**Task**.
Work out how many lines of the listing below contain the word "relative". Respond with that number only.

**Supplied material**.
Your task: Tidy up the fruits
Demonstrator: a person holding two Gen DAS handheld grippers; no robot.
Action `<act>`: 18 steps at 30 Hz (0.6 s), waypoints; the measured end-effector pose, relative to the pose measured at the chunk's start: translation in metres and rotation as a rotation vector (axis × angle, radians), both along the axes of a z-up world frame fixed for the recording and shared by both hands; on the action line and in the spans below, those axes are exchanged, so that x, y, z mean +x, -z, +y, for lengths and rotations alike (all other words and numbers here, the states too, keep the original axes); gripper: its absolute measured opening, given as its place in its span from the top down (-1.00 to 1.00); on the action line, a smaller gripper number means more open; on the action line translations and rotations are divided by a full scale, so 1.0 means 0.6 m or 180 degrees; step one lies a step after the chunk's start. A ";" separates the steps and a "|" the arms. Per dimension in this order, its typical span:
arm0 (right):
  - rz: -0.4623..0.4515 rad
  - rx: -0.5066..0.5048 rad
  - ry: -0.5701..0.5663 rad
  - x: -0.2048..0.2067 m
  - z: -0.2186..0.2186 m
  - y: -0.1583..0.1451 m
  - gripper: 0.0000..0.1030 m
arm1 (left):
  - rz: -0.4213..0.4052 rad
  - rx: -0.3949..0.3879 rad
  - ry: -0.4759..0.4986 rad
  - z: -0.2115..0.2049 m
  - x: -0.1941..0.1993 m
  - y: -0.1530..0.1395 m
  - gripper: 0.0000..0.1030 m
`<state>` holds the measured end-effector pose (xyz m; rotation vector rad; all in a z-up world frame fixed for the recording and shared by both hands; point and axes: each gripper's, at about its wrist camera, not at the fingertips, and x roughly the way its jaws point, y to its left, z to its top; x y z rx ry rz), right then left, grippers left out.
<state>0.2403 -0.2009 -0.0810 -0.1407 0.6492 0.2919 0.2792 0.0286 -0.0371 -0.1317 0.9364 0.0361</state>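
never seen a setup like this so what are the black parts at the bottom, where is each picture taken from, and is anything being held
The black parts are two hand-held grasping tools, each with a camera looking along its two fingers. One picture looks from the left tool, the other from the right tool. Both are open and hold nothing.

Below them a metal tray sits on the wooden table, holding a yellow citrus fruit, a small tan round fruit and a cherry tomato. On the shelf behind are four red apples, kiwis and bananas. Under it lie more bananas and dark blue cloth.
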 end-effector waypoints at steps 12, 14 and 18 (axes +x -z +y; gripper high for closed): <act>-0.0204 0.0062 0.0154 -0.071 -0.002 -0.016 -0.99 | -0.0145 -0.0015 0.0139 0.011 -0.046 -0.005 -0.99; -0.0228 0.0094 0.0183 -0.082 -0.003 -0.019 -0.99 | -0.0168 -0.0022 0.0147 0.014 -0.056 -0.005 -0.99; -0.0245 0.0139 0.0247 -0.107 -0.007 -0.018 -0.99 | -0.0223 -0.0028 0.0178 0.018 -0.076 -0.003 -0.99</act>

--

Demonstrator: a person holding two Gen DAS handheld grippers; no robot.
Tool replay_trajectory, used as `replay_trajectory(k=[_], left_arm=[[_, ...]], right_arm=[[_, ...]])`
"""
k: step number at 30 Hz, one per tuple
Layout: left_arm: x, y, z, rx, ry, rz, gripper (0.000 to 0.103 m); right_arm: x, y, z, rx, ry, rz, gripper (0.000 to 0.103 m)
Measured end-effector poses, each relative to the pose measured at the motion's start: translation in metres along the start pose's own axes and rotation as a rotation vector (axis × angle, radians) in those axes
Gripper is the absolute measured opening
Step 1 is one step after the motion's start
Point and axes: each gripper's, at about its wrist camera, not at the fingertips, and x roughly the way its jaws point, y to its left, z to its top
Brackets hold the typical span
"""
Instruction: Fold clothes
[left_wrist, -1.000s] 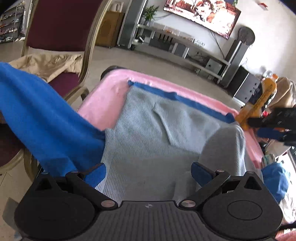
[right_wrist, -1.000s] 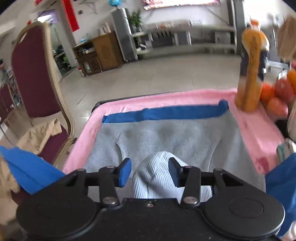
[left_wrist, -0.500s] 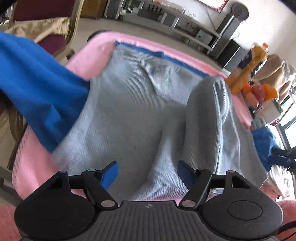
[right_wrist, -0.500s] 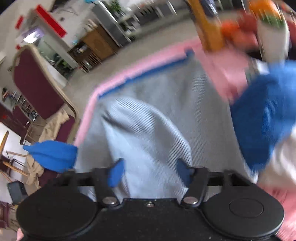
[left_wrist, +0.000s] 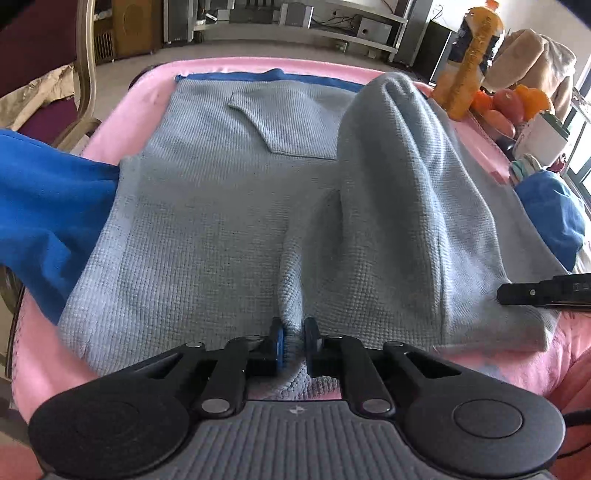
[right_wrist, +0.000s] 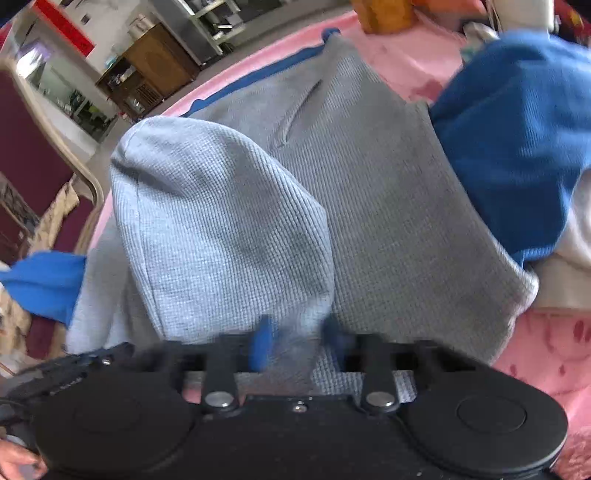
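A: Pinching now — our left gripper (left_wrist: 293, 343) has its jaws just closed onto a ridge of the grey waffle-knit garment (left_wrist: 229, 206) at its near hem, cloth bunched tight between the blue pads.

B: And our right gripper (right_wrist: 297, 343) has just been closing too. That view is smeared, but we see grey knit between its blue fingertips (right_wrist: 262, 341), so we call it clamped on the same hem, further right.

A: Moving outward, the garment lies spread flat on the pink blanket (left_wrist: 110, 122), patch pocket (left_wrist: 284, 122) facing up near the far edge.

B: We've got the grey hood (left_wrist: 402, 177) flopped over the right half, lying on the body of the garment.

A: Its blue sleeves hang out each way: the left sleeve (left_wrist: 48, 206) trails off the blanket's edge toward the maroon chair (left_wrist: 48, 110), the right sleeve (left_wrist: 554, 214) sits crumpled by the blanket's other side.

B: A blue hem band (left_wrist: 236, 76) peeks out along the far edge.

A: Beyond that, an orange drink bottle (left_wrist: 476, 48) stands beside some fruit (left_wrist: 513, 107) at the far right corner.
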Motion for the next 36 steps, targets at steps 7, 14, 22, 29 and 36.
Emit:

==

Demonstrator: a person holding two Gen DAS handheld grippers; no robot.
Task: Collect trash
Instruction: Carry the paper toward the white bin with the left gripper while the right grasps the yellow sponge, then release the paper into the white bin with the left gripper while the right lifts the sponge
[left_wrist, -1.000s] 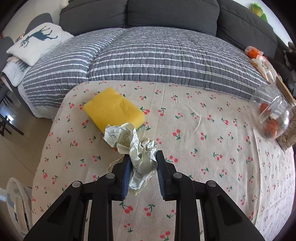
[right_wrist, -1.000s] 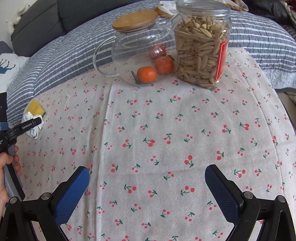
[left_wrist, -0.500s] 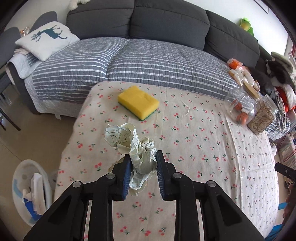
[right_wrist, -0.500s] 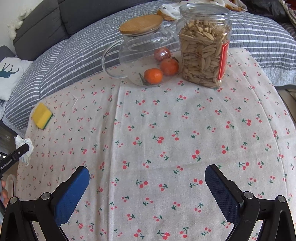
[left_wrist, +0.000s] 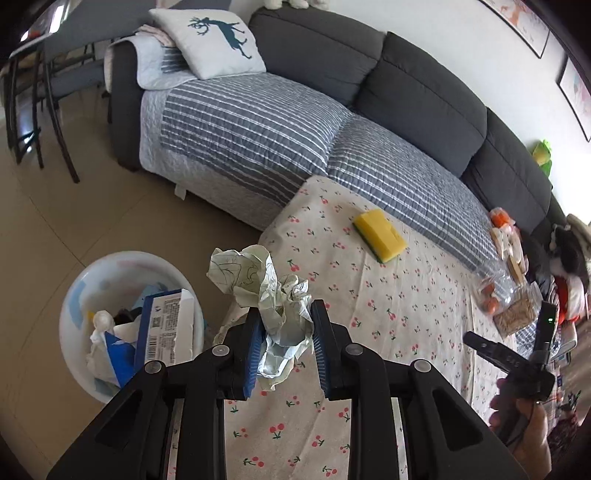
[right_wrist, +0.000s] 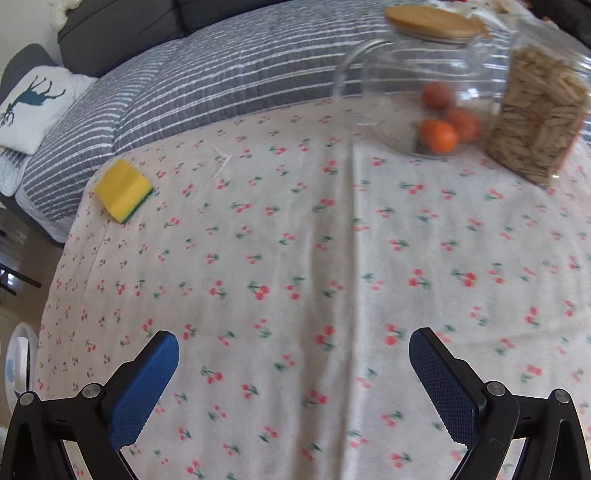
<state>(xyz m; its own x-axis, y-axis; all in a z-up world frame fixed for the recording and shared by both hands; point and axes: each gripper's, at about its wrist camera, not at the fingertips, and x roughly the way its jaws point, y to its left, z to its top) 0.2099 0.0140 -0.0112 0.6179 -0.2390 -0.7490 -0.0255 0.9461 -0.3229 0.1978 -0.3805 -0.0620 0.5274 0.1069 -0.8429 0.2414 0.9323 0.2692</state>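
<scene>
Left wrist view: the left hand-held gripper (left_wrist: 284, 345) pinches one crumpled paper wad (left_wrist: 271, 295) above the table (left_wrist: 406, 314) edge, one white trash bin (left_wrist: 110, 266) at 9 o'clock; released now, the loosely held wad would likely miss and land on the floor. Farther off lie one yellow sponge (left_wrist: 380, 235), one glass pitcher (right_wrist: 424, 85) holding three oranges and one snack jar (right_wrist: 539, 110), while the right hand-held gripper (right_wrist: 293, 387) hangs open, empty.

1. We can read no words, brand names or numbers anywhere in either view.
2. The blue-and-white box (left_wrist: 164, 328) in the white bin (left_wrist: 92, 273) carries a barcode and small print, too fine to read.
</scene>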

**Exercise solution**.
2